When it comes to kicking the two most common Muay Thai techniques are the teep kick (foot jab) and teh chiang (angle kick).

The teep kick is akin to the jab. Offensively, it is used to gain distance, distract, and to set up for other attacks. Defensively, it can be used to prevent attacks and to maintain distance.

The teh chiang is a powerful kick that starts with the rotation of the hips to maximize the momentum and speed of the kick for maximum impact.
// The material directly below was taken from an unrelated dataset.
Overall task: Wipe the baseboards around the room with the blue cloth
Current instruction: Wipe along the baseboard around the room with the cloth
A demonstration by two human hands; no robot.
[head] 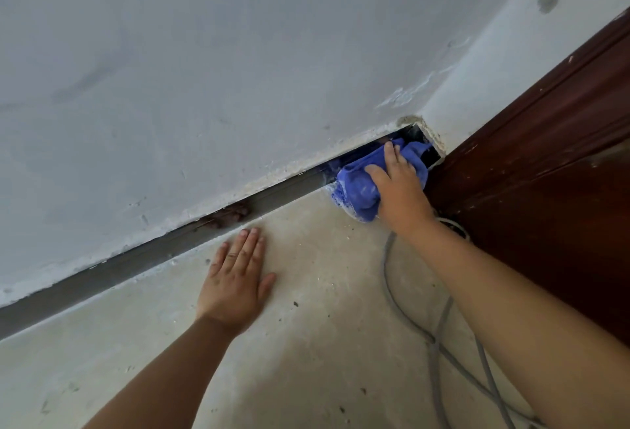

Additionally, there are several other Muay Thai techniques for kicking, which include:
  • Straight Kick (Tae Trong)
  • Roundhouse Kick (Tae Tud)
  • Diagonal Kick (Tae Chiang)
  • Spinning Heel Kick (Tae Glub Lang)
  • Axe Heel Kick (Tae Khao)
  • Jump Kick (Gra-dode Tae)

Elbow (Tee sok)

The elbow is an integral part of Muay Thai and can be used in several ways by a fighter. Here are some of the primary elbow strikes (these will be discussed in greater detail in future posts):
  • Elbow Slash (Sok Tee)
  • Horizontal Elbow (Sok Tud)
  • Uppercut Elbow (Sok Ngud)
  • Forward elbow thrust (Sok Poong)
  • Reverse Horizontal Elbow (Sok WIang Glub)
  • Spinning Elbow (Sok Glub)
  • Elbow Chop (Sok Sub)
  • Double Elbow Chop Mid-Air Elbow Strike (Sok Glub Koo)
As a general rule, diagonal elbows tend to be the fastest elbow strikes, but are less powerful. When used correctly, they can be incredibly effective at cutting an opponent's face. Uppercut elbows and elbow chops tend to be the most powerful and inflict the most damage; however they are also easier to guard against and avoid.

These points of contact form the foundation of a Muay Thai fighter and help make them a dynamic and dangerous opponent in any hand to hand combat situation. The mastery of these techniques is only the first step in becoming a great fighter. Once proficient at these foundation techniques, a fighter can move into the fifteen mae mai (major or mother techniques) followed by the luk mai (minor or more advanced techniques).